Но вдруг предстала предо мной удивительнейшая картина: луч света, падающий на стену. И столь ярко обрисовывал он каждый камень безымянного дома, придавая тому удивительную величавость, что душа моя затрепетала. Я оглянулся. Я увидел людей во всем их многообразии: старых и юных, уродливых до отвращения и столь прекрасных, что я не нахожу слов, подходящих для описания. Я увидел собак и девочек, продающих зелень. Увидел цветочницу, которая была пьяна и прятала бутылку среди букетов фиалок… мост и полисмена. Лошадь с продавленной спиной и даму в изысканном наряде…
Именно в этот миг я осознал все многообразие и величие мира, а заодно уж понял, что никогда, хоть бы целыми днями и ночами я не отходил от станка, не запечатлеть мне всего.
Тем паче что рисованные мною картины не сыскали ничего, кроме презрения.
Я бесталанен, милая моя Эвелина, и пусть сейчас ты станешь отрицать очевидное, но это именно так, а никак иначе. И вот стоял я посреди улицы, сущее ничтожество, которому даровано видеть прекрасное, но не дано донести виденное до людей, и думал… мысли были смутны.
Вернись я домой, преклони колени пред отцом, как подобает хорошему сыну, он бы простил меня. Я зажил бы, как положено было бы жить джентльмену хорошего происхождения и воспитания. Я сделал бы тебе предложение и смею надеяться, что не получил бы отказа. Наша дальнейшая жизнь потекла бы мирно. Но разве оставила бы меня мука душевная? Покинули бы терзания, обуявшие разум мой с той поры, когда осознал я себя тем, кем являюсь: твоим упрямым Джорджем.
Именно упрямство, а еще любовь к тебе, которая безгранична, как безграничен Мировой океан, сподвигли меня вернуться в квартиру. Я собрал все холсты и, вынеся на задний двор, сжег их. В костер отправились кисти и краски. И, глотая горький дым, я глядел, как в клубах тумана появляются и исчезают удивительнейшие картины. Я думал о том, что если бы существовал способ поймать их, запечатлеть, вырвать это мгновение из череды мгновений иных, разве ж не стало бы это величайшим открытием из всех?
Ту ночь я провел без сна. И настойка лауданума, которая не единожды спасала меня от бессонницы, на сей раз оказалась бессильна.
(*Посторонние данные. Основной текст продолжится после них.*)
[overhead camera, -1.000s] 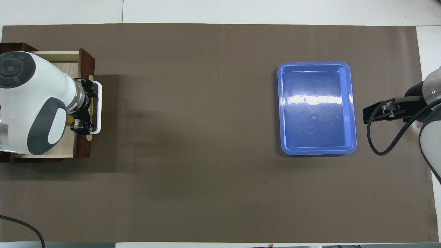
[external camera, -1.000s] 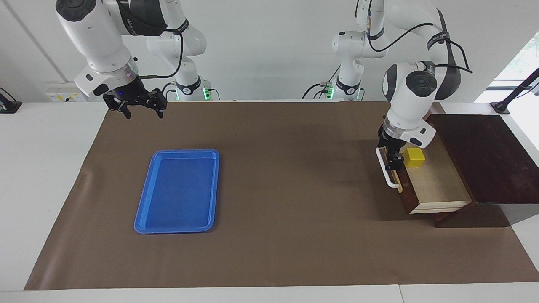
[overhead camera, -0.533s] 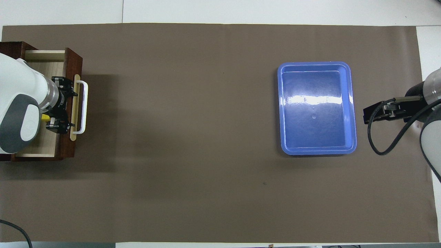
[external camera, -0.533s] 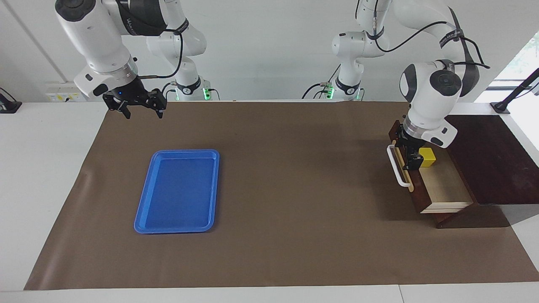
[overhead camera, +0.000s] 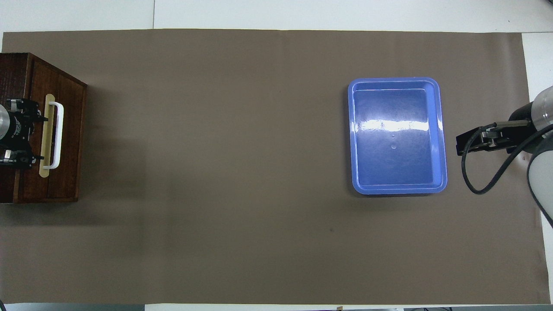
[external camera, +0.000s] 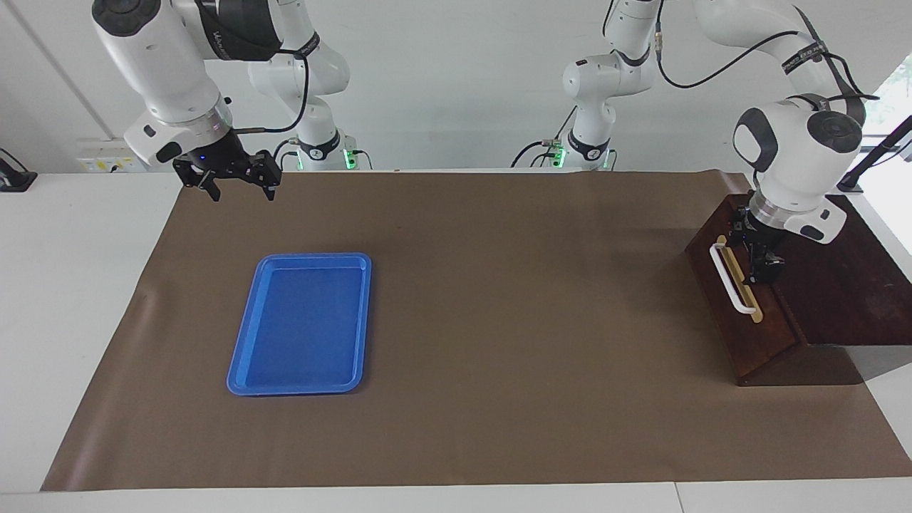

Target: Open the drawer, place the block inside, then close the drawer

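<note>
Brown table covering point(external camera: 499, 320) is carrying the dark box point(external camera: 841, 285) whose drawer point(external camera: 741, 306) is now sitting shut, the block hidden inside, while the left gripper point(external camera: 761, 258), fingers spread, is resting by the handle point(external camera: 732, 279) and the right gripper point(external camera: 235, 187) is waiting spread above the mat near the blue tray point(external camera: 303, 324), so the task is looking finished.

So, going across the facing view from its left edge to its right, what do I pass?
right gripper, up in the air by the mat's edge → blue tray → white handle on the drawer front → left gripper, open, at the top of that front.
</note>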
Вереницы мыслей, подобно сказочным караванам, брели через пустыню разума моего.
Ты, верно, боишься, моя Эвелина, спрашиваешь себя, уж не обезумел ли он, не уподобился ли тем несчастным, которые опий не только пьют во успокоение боли, но и курят, превращаясь в существ беспомощных и лишь издали подобных людям. Нет, мой светлый ангел, я спешу уверить, что ныне здоров и телом, и духом, а опий потребляю исключительно для успокоения боли в ноге, каковая, как ты знаешь сама, является следствием давней травмы. И хочу сказать, что здесь к лаудануму и опию относятся с куда меньшей предубежденностью, признав многочисленные лекарственные его свойства. Местные аптекари и врачи, куда более просвещенные, нежели наш старый Сайрус, смело рекомендуют его даже детям. А я уже давно не дитя.